I do so recognizing that change cannot happen overnight. No single speech can eradicate years of mistrust, nor can I answer in the time that I have all the complex questions that brought us to this point. But I am convinced that in order to move forward, we must say openly the things we hold in our hearts, and that too often are said only behind closed doors. There must be a sustained effort to listen to each other; to learn from each other; to respect one another; and to seek common ground. As the Holy Koran tells us, "Be conscious of God and speak always the truth." That is what I will try to do – to speak the truth as best I can, humbled by the task before us, and firm in my belief that the interests we share as human beings are far more powerful than the forces that drive us apart.

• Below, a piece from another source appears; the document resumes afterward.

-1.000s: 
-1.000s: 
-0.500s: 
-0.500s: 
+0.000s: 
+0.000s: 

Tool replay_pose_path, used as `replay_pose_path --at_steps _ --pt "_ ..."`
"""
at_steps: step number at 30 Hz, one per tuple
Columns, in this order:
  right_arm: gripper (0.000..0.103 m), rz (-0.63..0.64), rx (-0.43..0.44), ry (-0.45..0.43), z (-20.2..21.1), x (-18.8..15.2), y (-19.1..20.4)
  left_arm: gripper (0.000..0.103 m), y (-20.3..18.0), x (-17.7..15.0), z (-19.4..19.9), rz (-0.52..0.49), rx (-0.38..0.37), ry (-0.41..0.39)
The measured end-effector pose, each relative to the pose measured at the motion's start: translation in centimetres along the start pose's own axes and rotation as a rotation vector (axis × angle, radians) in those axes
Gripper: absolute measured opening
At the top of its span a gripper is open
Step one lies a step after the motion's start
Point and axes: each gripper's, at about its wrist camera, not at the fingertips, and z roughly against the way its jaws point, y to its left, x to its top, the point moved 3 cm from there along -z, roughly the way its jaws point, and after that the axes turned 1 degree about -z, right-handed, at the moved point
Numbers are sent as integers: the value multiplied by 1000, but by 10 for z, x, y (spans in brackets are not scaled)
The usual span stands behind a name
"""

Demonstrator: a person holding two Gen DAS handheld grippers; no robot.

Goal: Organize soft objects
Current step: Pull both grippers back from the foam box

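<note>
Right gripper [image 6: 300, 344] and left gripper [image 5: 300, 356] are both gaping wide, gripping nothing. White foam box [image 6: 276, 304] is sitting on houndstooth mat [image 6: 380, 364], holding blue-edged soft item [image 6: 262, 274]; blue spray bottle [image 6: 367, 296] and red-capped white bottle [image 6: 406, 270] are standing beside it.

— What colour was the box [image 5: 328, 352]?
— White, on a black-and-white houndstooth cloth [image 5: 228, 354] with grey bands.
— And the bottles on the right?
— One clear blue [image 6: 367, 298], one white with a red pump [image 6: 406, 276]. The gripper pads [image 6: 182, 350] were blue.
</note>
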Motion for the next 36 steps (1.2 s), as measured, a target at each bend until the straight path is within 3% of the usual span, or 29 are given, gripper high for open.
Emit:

. . .In Ankara, I made clear that America is not – and never will be – at war with Islam. We will, however, relentlessly confront violent extremists who pose a grave threat to our security. Because we reject the same thing that people of all faiths reject: the killing of innocent men, women, and children. And it is my first duty as President to protect the American people. . .

. . .The second major source of tension that we need to discuss is the situation between Israelis, Palestinians and the Arab world.America's strong bonds with Israel are well known. This bond is unbreakable. It is based upon cultural and historical ties, and the recognition that the aspiration for a Jewish homeland is rooted in a tragic history that cannot be denied.. . .



. .
. Hamas must put an end to violence, recognize past agreements, and recognize Israel's right to exist.

At the same time, Israelis must acknowledge that just as Israel's right to exist cannot be denied, neither can Palestine's. The United States does not accept the legitimacy of continued Israeli settlements. This construction violates previous agreements and undermines efforts to achieve peace. It is time for these settlements to stop.

Israel must also live up to its obligations to ensure that Palestinians can live, and work, and develop their society. And just as it devastates Palestinian families, the continuing humanitarian crisis in Gaza does not serve Israel's security; neither does the continuing lack of opportunity in the West Bank. Progress in the daily lives of the Palestinian people must be part of a road to peace, and Israel must take concrete steps to enable such progress..


~ Ten Memorable Lines of the Speech~

1. "I am also proud to carry with me the goodwill of the American people, and a greeting of peace from Muslim communities in my country: assalaamu alaykum."


2. "As the Holy Koran tells us, 'Be conscious of God and speak always the truth.' That is what I will try to do - to speak the truth as best I can[.]"


4. "We are shaped by every culture, drawn from every end of the Earth, and dedicated to a simple concept: E pluribus unum: 'Out of many, one.'"


5. "The Holy Koran teaches that whoever kills an innocent, it is as if he has killed all mankind; and whoever saves a person, it is as if he has saved all mankind."


6. "Indeed, we can recall the words of Thomas Jefferson, who said: 'I hope that our wisdom will grow with our power, and teach us that the less we use our power the greater it will be.'"


7. "All of us have a responsibility to work for the day when . . . when the Holy Land [is] . . . a place for all of the children of Abraham to mingle peacefully together as in the story of Isra, when Moses, Jesus, and Mohammed (peace be upon them) joined in prayer."


8. "There is also one rule that lies at the heart of every religion - that we do unto others as we would have them do unto us. This truth transcends nations and peoples - a belief that isn't new; that isn't black or white or brown; that isn't Christian, or Muslim or Jew."


9. "The Holy Koran tells us, 'O mankind! We have created you male and a female; and we have made you into nations and tribes so that you may know one another.'

"The Talmud tells us: 'The whole of the Torah is for the purpose of promoting peace.'

"The Holy Bible tells us, Blessed are the peacemakers, for they shall be called sons of God.'"


10. The people of the world can live together in peace. We know that is God's vision. Now, that must be our work here on Earth. Thank you. And may God's peace be upon you.